§ **EXERCISE DESCRIPTION**: Scan the entries below for "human" and copy each line that holds it.

§ **RECORD SET**:
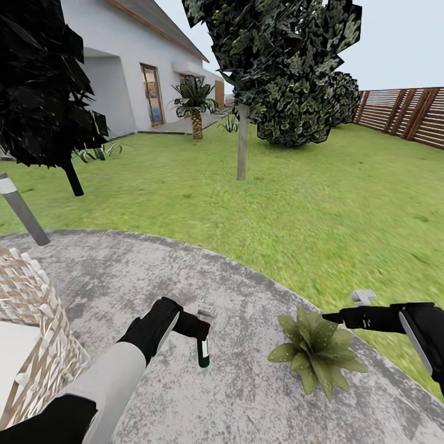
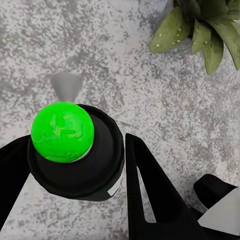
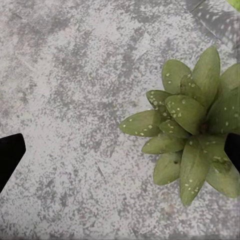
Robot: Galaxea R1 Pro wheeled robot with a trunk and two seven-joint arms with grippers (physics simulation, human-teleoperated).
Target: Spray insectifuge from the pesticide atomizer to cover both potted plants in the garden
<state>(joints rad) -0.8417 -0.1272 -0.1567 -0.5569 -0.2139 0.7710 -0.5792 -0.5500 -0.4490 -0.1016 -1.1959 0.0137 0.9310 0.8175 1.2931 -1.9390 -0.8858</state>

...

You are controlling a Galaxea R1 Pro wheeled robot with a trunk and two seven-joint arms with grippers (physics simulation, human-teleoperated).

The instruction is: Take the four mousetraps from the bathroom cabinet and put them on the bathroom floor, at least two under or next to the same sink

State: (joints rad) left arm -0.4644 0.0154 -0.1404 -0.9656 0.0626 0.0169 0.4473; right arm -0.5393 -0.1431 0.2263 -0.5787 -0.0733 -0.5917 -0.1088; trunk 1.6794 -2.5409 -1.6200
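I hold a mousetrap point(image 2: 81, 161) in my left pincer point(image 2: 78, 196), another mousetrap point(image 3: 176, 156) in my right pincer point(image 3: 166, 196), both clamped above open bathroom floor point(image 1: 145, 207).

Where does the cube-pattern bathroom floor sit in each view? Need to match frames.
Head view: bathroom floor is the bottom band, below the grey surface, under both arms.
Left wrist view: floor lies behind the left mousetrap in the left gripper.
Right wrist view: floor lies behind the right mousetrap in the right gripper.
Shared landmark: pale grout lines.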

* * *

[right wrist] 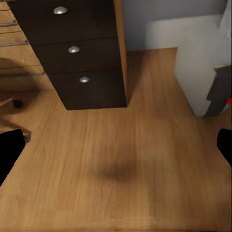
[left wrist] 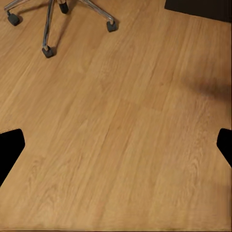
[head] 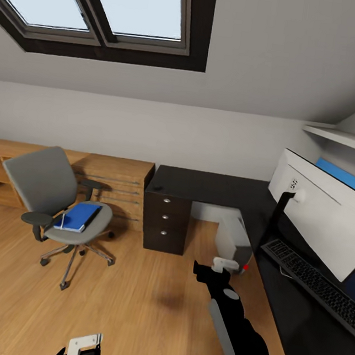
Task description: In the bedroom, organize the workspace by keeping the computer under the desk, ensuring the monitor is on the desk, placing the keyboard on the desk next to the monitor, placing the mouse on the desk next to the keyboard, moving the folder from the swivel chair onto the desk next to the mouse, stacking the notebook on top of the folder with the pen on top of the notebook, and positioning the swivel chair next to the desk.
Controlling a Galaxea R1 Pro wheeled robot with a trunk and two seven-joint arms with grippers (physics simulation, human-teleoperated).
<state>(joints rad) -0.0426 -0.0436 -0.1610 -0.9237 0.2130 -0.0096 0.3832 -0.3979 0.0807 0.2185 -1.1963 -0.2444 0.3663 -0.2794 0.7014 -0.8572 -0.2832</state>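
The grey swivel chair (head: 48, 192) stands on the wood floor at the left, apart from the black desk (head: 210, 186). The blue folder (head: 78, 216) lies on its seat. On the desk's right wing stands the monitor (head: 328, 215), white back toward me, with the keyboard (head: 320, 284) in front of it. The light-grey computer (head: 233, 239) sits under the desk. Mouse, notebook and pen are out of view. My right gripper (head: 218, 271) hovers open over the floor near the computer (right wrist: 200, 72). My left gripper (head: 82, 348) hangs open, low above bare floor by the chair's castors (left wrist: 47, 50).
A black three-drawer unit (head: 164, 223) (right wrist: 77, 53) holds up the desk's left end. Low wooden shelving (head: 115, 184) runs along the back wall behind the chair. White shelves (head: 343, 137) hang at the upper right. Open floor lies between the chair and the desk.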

§ **WRITTEN ANSWER**:
Robot: Galaxea R1 Pro wheeled robot with a trunk and two seven-joint arms with grippers (physics simulation, human-teleoperated).
You are controlling a Galaxea R1 Pro wheeled robot with a trunk and two seven-joint arms with grippers (physics simulation, human-teleoperated).
Controlling a Galaxea R1 Pro wheeled robot with a trunk and two seven-joint arms with grippers (physics simulation, human-teleoperated).

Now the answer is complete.